Our final design built and in the process of final wiring



The rocket itelf showing the modular design and removable inner fuel tube



The real design details would end up being worked out in the beginning of the fall 2010 semester and we would manage to get the actual rocket built and the control systems in place in just a matter of one semester which was a significant amount of work. The class was split into two groups, one for the rocket itself and the other for the design of the instrumentation and control systems. I would design the latter systems with two team members to help assemble and test.

As you can see, we designed the rocket so it would remain bolted to the stand with all plumbing attached even between tests when the fuel had to be changed. We simply had to remove the rear section, slide the tube that contained the spent fuel out of the open rear end of the rocket engine, refill the tube or silde a new one in, and rebolt the assembly together. This made it easier to reload than all the previous designs we had seen.



Control and Instrumentation Systems

Since I have worked in all kinds of different areas and have a degree in Computer Engineering Technology, I ended up designing the entire control system for the rocket engine. Our instrumentation was designed by me and the other two members of my team per the specs given to us from the professor and the examples of what to do and what didn't work with the previous attempts at this type of project.

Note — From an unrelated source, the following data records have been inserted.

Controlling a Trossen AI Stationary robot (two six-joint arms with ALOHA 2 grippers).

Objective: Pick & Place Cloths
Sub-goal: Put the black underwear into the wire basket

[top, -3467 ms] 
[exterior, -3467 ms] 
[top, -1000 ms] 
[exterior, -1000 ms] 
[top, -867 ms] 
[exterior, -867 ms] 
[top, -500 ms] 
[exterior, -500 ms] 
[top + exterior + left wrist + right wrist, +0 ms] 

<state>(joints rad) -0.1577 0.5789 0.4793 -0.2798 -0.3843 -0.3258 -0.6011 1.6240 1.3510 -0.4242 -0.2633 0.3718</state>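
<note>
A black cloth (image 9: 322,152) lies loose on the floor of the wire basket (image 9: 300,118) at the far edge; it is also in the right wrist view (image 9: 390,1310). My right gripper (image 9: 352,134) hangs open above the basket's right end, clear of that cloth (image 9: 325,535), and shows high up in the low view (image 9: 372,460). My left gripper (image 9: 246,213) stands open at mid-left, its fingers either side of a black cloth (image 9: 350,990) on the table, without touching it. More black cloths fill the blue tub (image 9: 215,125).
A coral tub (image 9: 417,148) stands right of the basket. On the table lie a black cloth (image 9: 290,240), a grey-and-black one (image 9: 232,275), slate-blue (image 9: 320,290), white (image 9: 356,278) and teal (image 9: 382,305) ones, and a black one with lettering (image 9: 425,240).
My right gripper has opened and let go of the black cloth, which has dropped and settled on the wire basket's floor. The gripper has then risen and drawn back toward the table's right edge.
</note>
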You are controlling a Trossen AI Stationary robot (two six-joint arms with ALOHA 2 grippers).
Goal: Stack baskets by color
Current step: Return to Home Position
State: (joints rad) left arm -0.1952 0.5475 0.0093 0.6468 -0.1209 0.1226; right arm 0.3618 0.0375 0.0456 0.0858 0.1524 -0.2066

I used a Texas Instruments MSP430 microcontroller and programmed it to do what we needed our control system to do. Details can be found here but we basically needed to turn two solenoids on upon firing, turn the ignition fuel off after about two seconds (we are using propane to initiate combustion) and turn the one that supplys our oxidizer off after we had enough time to reach steady state and get our readings.

I also built an astable multivibrator circuit using a LM555 timer chip and a resistive capacitive circuit that supplies a square wave to an ignition coil and a spark plug to initiate our combustion upon the fire command. The solenoids and ignition circuits are mounted on the rocket cart and a twenty foot 17 pin multiconductor cable connects all control and sensor signals to our separate control cart.





Control systems cart with laptop, DAQ system and control panel



Pressure transducers mounted on rocket



This control cart also houses a laptop running a LabVIEW DAQ system and LabVIEW software to interpret and record our sensor readings while the rocket is fired. The control circuits are housed on the cart in a small enclosure which has feedback LED's for the solenoids, a power switch and a fire button. As we want this whole system to be independent so we can pick our location of test firing, this cart also houses a twelve volt automotive battery and a 120 volt inverter for devices needing 120 VAC power.

Our instrumentation system consists of a capacitive load cell, two pressure transducers mounted fore and aft and a flow meter to measure oxidizer flow rate mounted below deck. These devices are connected to the 17 pin Mil spec 5015 connector on cart and carried through a multiconductor cable to our DAQ system mounted on the control system cart.





our final report, all 78 pages worth!



Random pages showing control circuits



We wrote a final report on our project, it was 78 pages worth and since I designed the control systems and the rocket team gave me no input, I had to write about fifty of them. It was important to document all the systems so future teams would have exact details and know what our train of thought was in designing it. I can't tell you how many times, I've analyzed a design and have been put off by lack of documentation. It came out pretty professional looking. I had it spiral bound it so it would last.

This course was a valuable experience for me and everyone involved. We accomplished a lot and it taught me and my team a valuable lesson in how to work together to accomplish what some people said we couldn't do in one semester. I have stayed on the project as an independent study for the Spring 2011 semester to teach my design to the new team and to accurately finish testing the systems involved. I also want to document the final results and see the first hot test with paraffin as a fuel and gaseous oxygen as the oxidizer. Maybe I will post a video of the rocket firing.